# [EXERCISE GOAL]
The data below has to be returned exactly, down to the last character.

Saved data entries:
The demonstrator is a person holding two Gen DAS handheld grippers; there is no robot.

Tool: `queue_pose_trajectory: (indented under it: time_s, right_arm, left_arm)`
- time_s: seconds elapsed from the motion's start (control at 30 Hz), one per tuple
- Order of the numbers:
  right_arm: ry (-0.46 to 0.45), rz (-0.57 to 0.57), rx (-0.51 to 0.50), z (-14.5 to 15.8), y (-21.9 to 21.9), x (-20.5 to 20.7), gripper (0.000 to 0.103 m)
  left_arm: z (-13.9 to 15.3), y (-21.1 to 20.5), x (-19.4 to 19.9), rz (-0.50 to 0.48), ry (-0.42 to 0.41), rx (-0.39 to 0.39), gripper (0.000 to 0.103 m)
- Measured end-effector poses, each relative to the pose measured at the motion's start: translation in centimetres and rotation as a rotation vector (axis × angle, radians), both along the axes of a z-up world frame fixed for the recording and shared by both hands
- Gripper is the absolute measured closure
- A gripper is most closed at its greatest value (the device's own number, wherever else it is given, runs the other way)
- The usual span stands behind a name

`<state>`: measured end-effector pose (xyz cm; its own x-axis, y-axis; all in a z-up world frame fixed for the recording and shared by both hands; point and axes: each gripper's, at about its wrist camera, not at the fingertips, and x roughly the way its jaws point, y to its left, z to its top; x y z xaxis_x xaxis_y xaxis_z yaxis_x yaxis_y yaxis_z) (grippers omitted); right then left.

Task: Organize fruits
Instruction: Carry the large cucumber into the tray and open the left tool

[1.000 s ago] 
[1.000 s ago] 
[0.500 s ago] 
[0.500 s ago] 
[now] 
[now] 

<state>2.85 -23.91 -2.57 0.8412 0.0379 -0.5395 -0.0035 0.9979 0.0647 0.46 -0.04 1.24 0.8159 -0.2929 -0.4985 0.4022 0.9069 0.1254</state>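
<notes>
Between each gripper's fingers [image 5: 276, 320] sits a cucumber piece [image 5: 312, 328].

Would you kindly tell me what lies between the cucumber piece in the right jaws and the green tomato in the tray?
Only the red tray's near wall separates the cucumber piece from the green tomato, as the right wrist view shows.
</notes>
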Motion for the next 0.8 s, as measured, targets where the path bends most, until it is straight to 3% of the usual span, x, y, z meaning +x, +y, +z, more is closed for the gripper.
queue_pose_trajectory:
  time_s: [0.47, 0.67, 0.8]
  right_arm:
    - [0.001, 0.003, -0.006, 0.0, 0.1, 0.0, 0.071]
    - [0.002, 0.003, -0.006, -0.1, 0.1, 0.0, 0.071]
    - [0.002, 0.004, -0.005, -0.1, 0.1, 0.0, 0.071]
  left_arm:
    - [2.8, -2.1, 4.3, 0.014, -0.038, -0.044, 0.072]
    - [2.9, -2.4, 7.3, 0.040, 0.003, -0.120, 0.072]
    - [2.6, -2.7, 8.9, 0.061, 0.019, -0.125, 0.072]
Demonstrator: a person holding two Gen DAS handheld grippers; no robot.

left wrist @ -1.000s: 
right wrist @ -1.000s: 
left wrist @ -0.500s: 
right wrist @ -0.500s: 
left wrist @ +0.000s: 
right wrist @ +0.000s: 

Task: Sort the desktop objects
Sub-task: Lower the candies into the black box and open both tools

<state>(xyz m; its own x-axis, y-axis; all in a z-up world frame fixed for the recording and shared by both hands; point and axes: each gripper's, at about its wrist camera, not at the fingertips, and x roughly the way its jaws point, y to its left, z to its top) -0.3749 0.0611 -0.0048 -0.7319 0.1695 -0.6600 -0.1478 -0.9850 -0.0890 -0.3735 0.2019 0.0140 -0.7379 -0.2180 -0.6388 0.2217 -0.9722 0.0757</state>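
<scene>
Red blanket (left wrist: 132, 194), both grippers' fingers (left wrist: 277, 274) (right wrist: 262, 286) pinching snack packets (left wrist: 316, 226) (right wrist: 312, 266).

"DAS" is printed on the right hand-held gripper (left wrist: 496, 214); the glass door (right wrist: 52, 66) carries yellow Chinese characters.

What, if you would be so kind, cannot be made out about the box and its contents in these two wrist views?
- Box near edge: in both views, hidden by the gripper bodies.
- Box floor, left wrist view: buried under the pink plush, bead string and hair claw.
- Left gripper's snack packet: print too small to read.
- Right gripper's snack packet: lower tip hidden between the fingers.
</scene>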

# [SOLVED EXERCISE]
The demonstrator is a person holding two Gen DAS handheld grippers; there is no robot.

Tool: `queue_pose_trajectory: (indented under it: time_s, right_arm, left_arm)`
- time_s: seconds elapsed from the motion's start (control at 30 Hz), one per tuple
- Order of the numbers:
  right_arm: ry (-0.46 to 0.45), rz (-0.57 to 0.57), rx (-0.51 to 0.50), z (-14.5 to 15.8), y (-21.9 to 21.9), x (-20.5 to 20.7), gripper (0.000 to 0.103 m)
  left_arm: z (-13.9 to 15.3), y (-21.1 to 20.5), x (-19.4 to 19.9), rz (-0.50 to 0.48), ry (-0.42 to 0.41), rx (-0.39 to 0.39), gripper (0.000 to 0.103 m)
- Measured end-effector poses, each relative to the pose measured at the motion's start: translation in centimetres and rotation as a rotation vector (axis × angle, radians), both along the axes of a z-up world frame fixed for the recording and shared by both hands
- Gripper is the absolute measured closure
- A gripper is most closed at its greatest value (the device's own number, wherever else it is given, runs the other way)
- The usual span stands behind a name

`<state>`: measured end-effector pose (xyz cm; its own x-axis, y-axis; all in a z-up world frame fixed for the recording and shared by both hands; point and axes: each gripper's, at about its wrist camera, not at the fingertips, and x roughly the way its jaws point, y to its left, z to its top; x y z xaxis_x xaxis_y xaxis_z yaxis_x yaxis_y yaxis_z) (grippers omitted); right then left.

Task: Organize fruits
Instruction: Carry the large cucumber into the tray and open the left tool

[1.000 s ago] 
[1.000 s ago] 
[0.500 s ago] 
[0.500 s ago] 
[now] 
[now] 

<state>2.85 -23.91 -2.57 0.8412 0.0379 -0.5395 -0.0035 0.9979 0.0647 0.46 -0.04 1.24 0.8159 -0.2929 -0.4985 0.4022 0.9069 0.1254</state>
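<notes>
Between each gripper's fingers [image 5: 276, 320] sits a cucumber piece [image 5: 312, 328].

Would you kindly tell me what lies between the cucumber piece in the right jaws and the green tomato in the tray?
Only the red tray's near wall separates the cucumber piece from the green tomato, as the right wrist view shows.
</notes>
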Motion for the next 0.8 s, as measured, targets where the path bends most, until it is straight to 3% of the usual span, x, y, z meaning +x, +y, +z, more is closed for the gripper.
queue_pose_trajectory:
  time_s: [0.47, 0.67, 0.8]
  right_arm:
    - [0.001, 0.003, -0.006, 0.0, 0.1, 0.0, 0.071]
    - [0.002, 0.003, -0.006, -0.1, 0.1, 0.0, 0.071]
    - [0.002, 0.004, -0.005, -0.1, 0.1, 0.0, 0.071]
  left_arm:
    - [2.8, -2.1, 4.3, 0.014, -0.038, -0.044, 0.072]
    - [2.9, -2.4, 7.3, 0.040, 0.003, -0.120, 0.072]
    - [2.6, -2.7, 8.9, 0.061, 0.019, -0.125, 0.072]
Demonstrator: a person holding two Gen DAS handheld grippers; no robot.

left wrist @ -1.000s: 
right wrist @ -1.000s: 
left wrist @ -0.500s: 
right wrist @ -0.500s: 
left wrist @ +0.000s: 
right wrist @ +0.000s: 

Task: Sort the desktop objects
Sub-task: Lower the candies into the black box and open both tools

<state>(xyz m; its own x-axis, y-axis; all in a z-up world frame fixed for the recording and shared by both hands; point and axes: each gripper's, at about its wrist camera, not at the fingertips, and x roughly the way its jaws point, y to its left, z to its top) -0.3749 0.0611 -0.0048 -0.7319 0.1695 -0.6600 -0.1478 -0.9850 -0.0890 -0.3735 0.2019 0.0140 -0.7379 -0.2180 -0.6388 0.2217 -0.9722 0.0757</state>
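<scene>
Red blanket (left wrist: 132, 194), both grippers' fingers (left wrist: 277, 274) (right wrist: 262, 286) pinching snack packets (left wrist: 316, 226) (right wrist: 312, 266).

"DAS" is printed on the right hand-held gripper (left wrist: 496, 214); the glass door (right wrist: 52, 66) carries yellow Chinese characters.

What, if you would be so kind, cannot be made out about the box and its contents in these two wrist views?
- Box near edge: in both views, hidden by the gripper bodies.
- Box floor, left wrist view: buried under the pink plush, bead string and hair claw.
- Left gripper's snack packet: print too small to read.
- Right gripper's snack packet: lower tip hidden between the fingers.
</scene>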

The answer has been given, and the exercise is complete.